Disney bans selfie sticks at theme parks over safety concerns

Disney bans selfie sticks at theme parks over safety concerns
Tourists use a selfie-stick to take a picture of themselves near the Notre Dame cathedral in Paris. Disney on June 26, 2015 became the latest major tourism operator to ban selfie sticks as part of a growing backlash against the extendable devices.
PHOTO: AFP

Walt Disney Co will ban selfie sticks starting next week at its theme parks around the world, the company said on Friday, joining a growing list of attractions that restrict the camera accessories for safety reasons.

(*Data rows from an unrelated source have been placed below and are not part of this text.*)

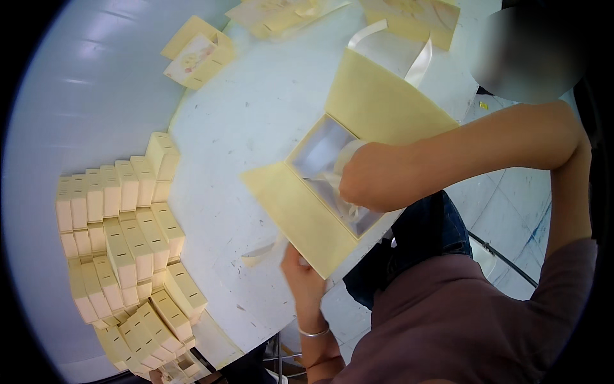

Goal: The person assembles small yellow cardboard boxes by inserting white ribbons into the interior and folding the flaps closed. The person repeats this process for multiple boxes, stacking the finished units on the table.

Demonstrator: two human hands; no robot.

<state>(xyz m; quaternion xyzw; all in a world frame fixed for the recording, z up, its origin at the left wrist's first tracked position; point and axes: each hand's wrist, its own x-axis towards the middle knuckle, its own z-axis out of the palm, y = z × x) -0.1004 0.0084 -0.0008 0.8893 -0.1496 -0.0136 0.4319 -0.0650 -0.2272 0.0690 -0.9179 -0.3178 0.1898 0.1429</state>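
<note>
A pale yellow gift box (300, 214) lies opened out in front of me, with wide flaps on two sides and a shiny silvery inside. My right hand (374, 179) is closed inside its tray, and a pale, soft-looking thing (349, 152), perhaps cloth, shows beside the fingers. At the near corner my left hand (304, 275) grips the edge of the near flap, its fingers partly hidden. A white ribbon (262, 255) sticks out by that hand. From the far flap runs another white ribbon (419, 64).
Small cream boxes (131, 249) are stacked in several rows at the left of the white table (224, 147). A printed box (198, 54) stands at the far left, with more printed boxes (275, 16) along the far edge. A blurred round patch (531, 54) covers the upper right.
</note>
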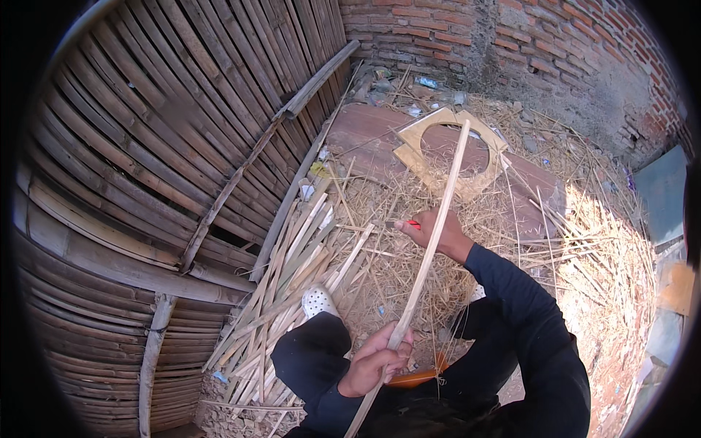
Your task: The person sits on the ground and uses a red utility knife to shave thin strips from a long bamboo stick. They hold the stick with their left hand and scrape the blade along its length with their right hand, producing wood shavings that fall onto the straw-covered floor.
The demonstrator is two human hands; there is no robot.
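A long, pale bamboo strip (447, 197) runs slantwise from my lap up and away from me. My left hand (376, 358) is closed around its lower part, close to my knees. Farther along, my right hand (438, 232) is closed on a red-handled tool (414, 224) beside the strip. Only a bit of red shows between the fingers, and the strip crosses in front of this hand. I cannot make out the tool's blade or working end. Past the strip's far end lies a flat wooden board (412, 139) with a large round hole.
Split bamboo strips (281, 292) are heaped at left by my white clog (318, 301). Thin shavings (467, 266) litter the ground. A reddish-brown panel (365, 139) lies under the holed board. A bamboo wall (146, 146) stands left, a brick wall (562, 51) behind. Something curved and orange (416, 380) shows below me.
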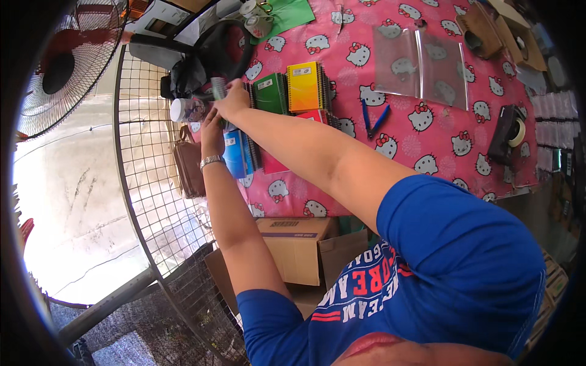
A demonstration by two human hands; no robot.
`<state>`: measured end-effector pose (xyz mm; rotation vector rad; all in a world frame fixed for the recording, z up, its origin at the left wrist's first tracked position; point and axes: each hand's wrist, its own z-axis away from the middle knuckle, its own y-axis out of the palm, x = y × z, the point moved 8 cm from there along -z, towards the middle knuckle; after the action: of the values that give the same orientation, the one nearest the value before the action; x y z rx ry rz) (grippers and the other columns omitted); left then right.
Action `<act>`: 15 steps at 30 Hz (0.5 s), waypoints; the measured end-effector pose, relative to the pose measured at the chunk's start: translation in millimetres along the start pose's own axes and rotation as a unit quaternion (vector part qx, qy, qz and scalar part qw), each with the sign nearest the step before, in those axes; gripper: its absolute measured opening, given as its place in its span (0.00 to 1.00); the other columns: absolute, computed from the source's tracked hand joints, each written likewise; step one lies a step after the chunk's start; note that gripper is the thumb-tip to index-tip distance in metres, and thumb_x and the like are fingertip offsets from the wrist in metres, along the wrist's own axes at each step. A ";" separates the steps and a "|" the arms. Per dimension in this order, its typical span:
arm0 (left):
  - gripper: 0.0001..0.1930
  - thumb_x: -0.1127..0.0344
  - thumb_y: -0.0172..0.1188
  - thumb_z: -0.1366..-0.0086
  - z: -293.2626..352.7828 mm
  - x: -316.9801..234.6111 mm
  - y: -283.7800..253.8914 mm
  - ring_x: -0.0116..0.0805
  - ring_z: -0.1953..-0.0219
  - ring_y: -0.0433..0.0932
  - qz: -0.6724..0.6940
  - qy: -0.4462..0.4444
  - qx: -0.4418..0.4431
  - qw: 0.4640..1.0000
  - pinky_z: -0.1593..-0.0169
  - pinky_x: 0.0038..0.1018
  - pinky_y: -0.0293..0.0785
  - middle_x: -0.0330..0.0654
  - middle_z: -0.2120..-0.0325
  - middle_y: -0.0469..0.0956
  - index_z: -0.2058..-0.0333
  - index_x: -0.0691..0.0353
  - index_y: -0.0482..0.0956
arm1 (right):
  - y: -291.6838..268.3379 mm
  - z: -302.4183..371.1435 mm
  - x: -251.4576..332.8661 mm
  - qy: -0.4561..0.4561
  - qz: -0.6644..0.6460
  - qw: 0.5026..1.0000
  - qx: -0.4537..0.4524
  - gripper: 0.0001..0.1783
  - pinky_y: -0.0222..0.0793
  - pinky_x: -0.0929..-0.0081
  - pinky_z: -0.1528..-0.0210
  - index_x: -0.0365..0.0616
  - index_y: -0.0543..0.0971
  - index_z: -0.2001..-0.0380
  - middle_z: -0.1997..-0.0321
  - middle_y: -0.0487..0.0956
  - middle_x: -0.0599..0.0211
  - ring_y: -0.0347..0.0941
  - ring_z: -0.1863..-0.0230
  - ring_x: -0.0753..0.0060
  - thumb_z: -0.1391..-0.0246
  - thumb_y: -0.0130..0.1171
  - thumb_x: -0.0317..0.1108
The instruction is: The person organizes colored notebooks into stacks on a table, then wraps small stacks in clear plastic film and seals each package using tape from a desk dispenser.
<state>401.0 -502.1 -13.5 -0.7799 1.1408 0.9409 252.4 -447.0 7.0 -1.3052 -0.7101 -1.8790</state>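
My right hand [234,104] reaches across to the far left of the table, its fingers closed round a small pale green-and-white thing [218,88], too blurred to name. Just below it is my left hand [212,129], with a metal watch [212,160] on the wrist; its fingertips meet the right hand, and what they do is hidden. Beside both hands lies a clear jar with a white lid [177,110]. Spiral notebooks sit to the right: green [270,91], yellow [304,85], blue [235,152], and red [315,115] partly under my right arm.
Blue-handled pliers [373,119] and clear plastic sleeves [420,67] lie on the pink tablecloth [360,177]. A tape dispenser [508,134] stands at the right. A wire grid [146,146], brown bag [188,161] and fan [67,67] line the left; a cardboard box [290,244] sits below the table edge.
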 end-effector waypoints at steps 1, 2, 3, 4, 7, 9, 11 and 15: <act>0.27 0.72 0.54 0.37 8.6 -19.5 -5.7 0.35 0.46 0.70 0.044 0.098 -0.025 0.994 0.46 0.29 0.68 0.46 0.48 0.70 0.41 0.69 0.58 | -6.1 2.6 5.8 0.005 -0.003 1.000 0.000 0.32 0.70 0.70 0.49 0.37 0.67 0.54 0.54 0.77 0.50 0.75 0.52 0.59 0.65 0.66 0.31; 0.27 0.72 0.55 0.38 24.0 -23.9 -3.3 0.37 0.47 0.70 0.113 0.091 -0.060 0.988 0.46 0.31 0.68 0.46 0.49 0.70 0.41 0.67 0.59 | -0.7 3.6 23.3 -0.053 -0.046 0.992 0.104 0.30 0.70 0.71 0.49 0.37 0.71 0.55 0.55 0.78 0.52 0.76 0.53 0.60 0.66 0.67 0.31; 0.26 0.72 0.56 0.38 46.6 -29.8 2.9 0.38 0.48 0.71 0.181 0.086 -0.096 0.975 0.46 0.34 0.69 0.45 0.50 0.70 0.42 0.65 0.59 | 2.5 10.9 41.0 -0.113 -0.089 0.967 0.209 0.28 0.70 0.72 0.49 0.36 0.75 0.57 0.56 0.79 0.53 0.76 0.54 0.60 0.67 0.67 0.32; 0.26 0.72 0.56 0.38 71.9 -34.1 3.0 0.38 0.48 0.71 0.179 0.087 -0.105 0.974 0.46 0.34 0.69 0.45 0.50 0.70 0.42 0.65 0.59 | 2.5 26.0 47.8 -0.129 -0.106 0.946 0.280 0.25 0.70 0.75 0.54 0.35 0.77 0.58 0.60 0.79 0.57 0.76 0.61 0.70 0.66 0.65 0.30; 0.24 0.73 0.56 0.39 122.9 -25.9 44.6 0.40 0.50 0.73 0.238 0.097 -0.027 0.966 0.46 0.38 0.70 0.45 0.52 0.72 0.44 0.62 0.62 | -63.4 45.8 40.1 -0.185 -0.021 0.947 0.260 0.36 0.67 0.71 0.49 0.35 0.75 0.52 0.58 0.78 0.55 0.73 0.53 0.65 0.63 0.71 0.46; 0.21 0.69 0.54 0.37 161.0 0.6 86.9 0.41 0.50 0.73 0.355 0.024 -0.027 0.934 0.45 0.40 0.68 0.43 0.53 0.73 0.46 0.62 0.65 | -145.6 8.8 -1.5 -0.167 0.135 0.977 -0.011 0.42 0.64 0.63 0.44 0.37 0.70 0.49 0.48 0.70 0.50 0.66 0.44 0.55 0.63 0.71 0.54; 0.19 0.62 0.52 0.36 195.6 49.2 95.2 0.40 0.48 0.72 0.450 0.014 -0.084 0.889 0.44 0.42 0.66 0.44 0.51 0.74 0.47 0.61 0.69 | -193.9 -2.2 -51.2 -0.056 0.276 0.952 -0.120 0.34 0.64 0.59 0.45 0.37 0.71 0.53 0.50 0.67 0.50 0.65 0.46 0.48 0.60 0.69 0.47; 0.16 0.63 0.53 0.37 241.7 60.8 162.0 0.42 0.55 0.78 0.582 0.005 -0.036 0.813 0.51 0.41 0.76 0.45 0.56 0.78 0.52 0.61 0.74 | -204.0 -8.7 -70.0 -0.061 0.356 0.919 -0.159 0.27 0.68 0.61 0.49 0.37 0.72 0.58 0.55 0.72 0.53 0.71 0.52 0.54 0.59 0.68 0.41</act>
<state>356.2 -208.3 -19.2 -0.0347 1.6050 1.9929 97.4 -317.4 -68.7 -1.6137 0.0510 -1.3418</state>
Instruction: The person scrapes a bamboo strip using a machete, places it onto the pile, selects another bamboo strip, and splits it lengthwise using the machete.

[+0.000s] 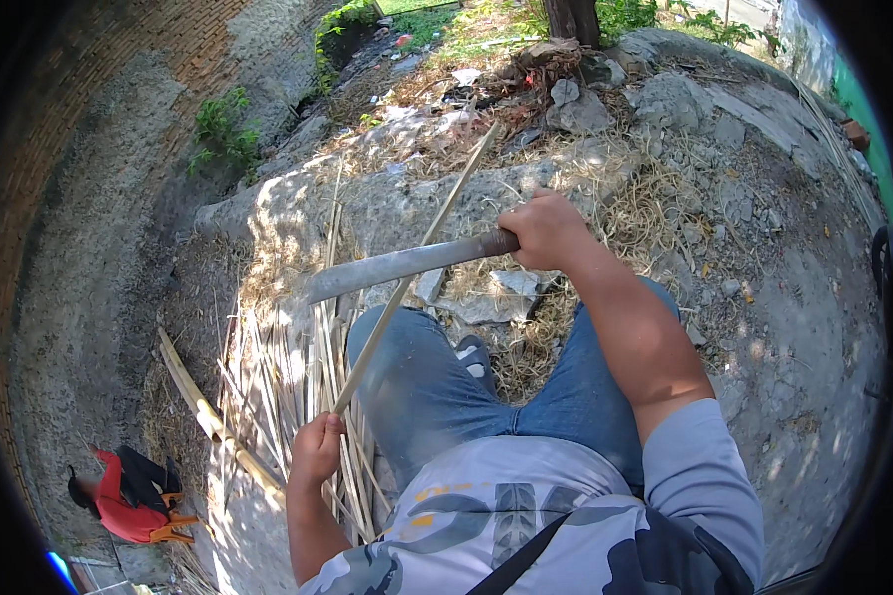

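Note:
My left hand (pixel 318 448) is closed around the lower end of a long, pale bamboo strip (pixel 375 337), which slants up and away to the right. In my right hand (pixel 546 232) is the handle of a machete (pixel 407 268), its broad grey blade reaching left across the strip. Blade and strip cross about midway along the strip; whether the edge bites into it I cannot tell. Beside my left leg lies a pile of split bamboo strips (pixel 286 382) on the ground.
A thicker bamboo piece (pixel 208 418) lies left of the pile. Curly shavings (pixel 655 203) and broken concrete (pixel 501 297) cover the ground ahead. A tree trunk (pixel 573 22) stands at the far side, a brick wall (pixel 79 89) at left. A person in red (pixel 132 496) sits at lower left.

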`<control>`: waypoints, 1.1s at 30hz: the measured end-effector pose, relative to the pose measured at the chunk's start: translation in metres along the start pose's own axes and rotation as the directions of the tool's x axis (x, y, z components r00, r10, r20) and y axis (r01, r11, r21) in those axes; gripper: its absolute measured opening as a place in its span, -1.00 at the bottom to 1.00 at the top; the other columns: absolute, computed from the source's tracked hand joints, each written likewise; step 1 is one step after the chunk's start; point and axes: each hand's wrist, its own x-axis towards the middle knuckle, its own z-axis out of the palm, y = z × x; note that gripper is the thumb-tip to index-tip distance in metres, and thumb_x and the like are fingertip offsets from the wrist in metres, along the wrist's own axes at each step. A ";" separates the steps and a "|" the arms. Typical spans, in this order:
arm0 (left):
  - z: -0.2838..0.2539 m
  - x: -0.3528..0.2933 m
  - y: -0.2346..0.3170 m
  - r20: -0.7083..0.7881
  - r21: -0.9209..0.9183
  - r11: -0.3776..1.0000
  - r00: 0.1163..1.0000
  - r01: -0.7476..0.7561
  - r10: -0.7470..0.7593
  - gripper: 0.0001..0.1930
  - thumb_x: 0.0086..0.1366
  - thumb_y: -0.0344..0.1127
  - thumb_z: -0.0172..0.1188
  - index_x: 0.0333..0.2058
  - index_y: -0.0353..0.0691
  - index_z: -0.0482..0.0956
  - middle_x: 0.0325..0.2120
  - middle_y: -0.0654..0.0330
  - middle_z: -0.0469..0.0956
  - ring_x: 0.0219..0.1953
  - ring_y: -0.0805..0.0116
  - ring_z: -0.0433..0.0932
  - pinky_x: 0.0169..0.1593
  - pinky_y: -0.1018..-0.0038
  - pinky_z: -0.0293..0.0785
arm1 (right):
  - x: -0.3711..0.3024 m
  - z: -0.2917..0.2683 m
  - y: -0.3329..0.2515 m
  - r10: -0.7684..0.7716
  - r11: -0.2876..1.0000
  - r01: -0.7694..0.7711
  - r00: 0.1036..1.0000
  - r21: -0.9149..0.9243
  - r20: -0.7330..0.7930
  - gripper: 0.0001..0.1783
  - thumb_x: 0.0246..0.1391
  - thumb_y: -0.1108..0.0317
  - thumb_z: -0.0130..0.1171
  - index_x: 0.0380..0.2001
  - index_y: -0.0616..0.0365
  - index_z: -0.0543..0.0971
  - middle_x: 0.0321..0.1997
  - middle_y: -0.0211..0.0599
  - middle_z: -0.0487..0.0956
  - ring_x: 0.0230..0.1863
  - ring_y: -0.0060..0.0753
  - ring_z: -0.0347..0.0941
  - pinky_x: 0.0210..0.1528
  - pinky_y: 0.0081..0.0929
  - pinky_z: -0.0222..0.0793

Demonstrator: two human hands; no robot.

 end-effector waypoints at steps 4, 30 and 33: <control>-0.018 -0.011 -0.001 0.010 0.065 0.998 1.000 0.023 -0.023 -0.43 0.55 0.11 -0.04 -0.33 -0.35 0.60 -0.58 0.02 0.55 -0.47 0.18 0.54 -0.30 0.26 0.45 | -0.006 -0.005 0.019 0.145 0.988 -0.149 0.986 -0.037 -0.081 -0.82 -0.18 0.23 0.32 -0.40 -0.10 0.64 -0.42 -0.34 0.69 -0.27 -0.11 0.62 -0.06 -0.13 0.49; -0.010 -0.016 -0.001 0.031 0.015 0.998 0.998 -0.060 0.060 -0.43 0.59 0.03 -0.07 -0.40 -0.38 0.58 -0.60 0.14 0.52 -0.49 0.34 0.50 -0.33 0.35 0.44 | -0.006 -0.008 0.023 0.204 0.979 -0.205 0.979 -0.016 -0.014 -0.78 -0.14 0.22 0.32 -0.32 -0.15 0.69 -0.36 -0.29 0.70 -0.24 -0.07 0.64 -0.05 -0.09 0.52; -0.014 -0.017 -0.006 0.048 0.021 0.999 0.998 -0.046 0.044 -0.42 0.58 0.06 -0.07 -0.40 -0.37 0.60 -0.60 0.13 0.51 -0.50 0.36 0.48 -0.34 0.37 0.43 | -0.005 -0.017 0.039 0.492 0.868 -0.494 0.869 0.039 0.049 -0.75 -0.06 0.20 0.30 -0.24 -0.11 0.70 -0.25 -0.25 0.71 -0.12 -0.05 0.65 -0.03 -0.09 0.55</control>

Beginning Tuesday, the company will not allow selfie sticks - extension rods used for taking self-portraits with smartphones - at Walt Disney World in Orlando, Florida, or Disneyland in Anaheim, California. The ban will begin on Wednesday at parks in Hong Kong and Paris.

"We strive to provide a great experience for the entire family, and unfortunately selfie sticks have become a growing safety concern for both our guests and cast," Disney spokeswoman Kim Prunty said in a statement.

Disney tried allowing selfie sticks in the park but not on rides, according to Prunty. But violators were forcing park staff to stop rides for extended periods of time, including on Wednesday when a roller coaster was shut down at Disneyland, frustrating other guests.

Starting next week, security personnel will ask Disney guests who arrive with selfie sticks at the parks to stow them at a storage facility or return the sticks to their hotels or cars, the company said.

Major museums worldwide, including those in the Smithsonian Institution in Washington, have banned the sticks. Other major tourist destinations such as the Palace of Versailles outside of Paris and the Colosseum in Rome as well as music festivals such as Coachella and Lollapalooza have also prohibited them.

Universal Studios also bans selfie sticks on rides in its parks, spokesman Tom Schroder said

SeaWorld Entertainment Inc allows selfie sticks in the company's parks but not on rides or over animal habitats, spokeswoman Becca Bides said.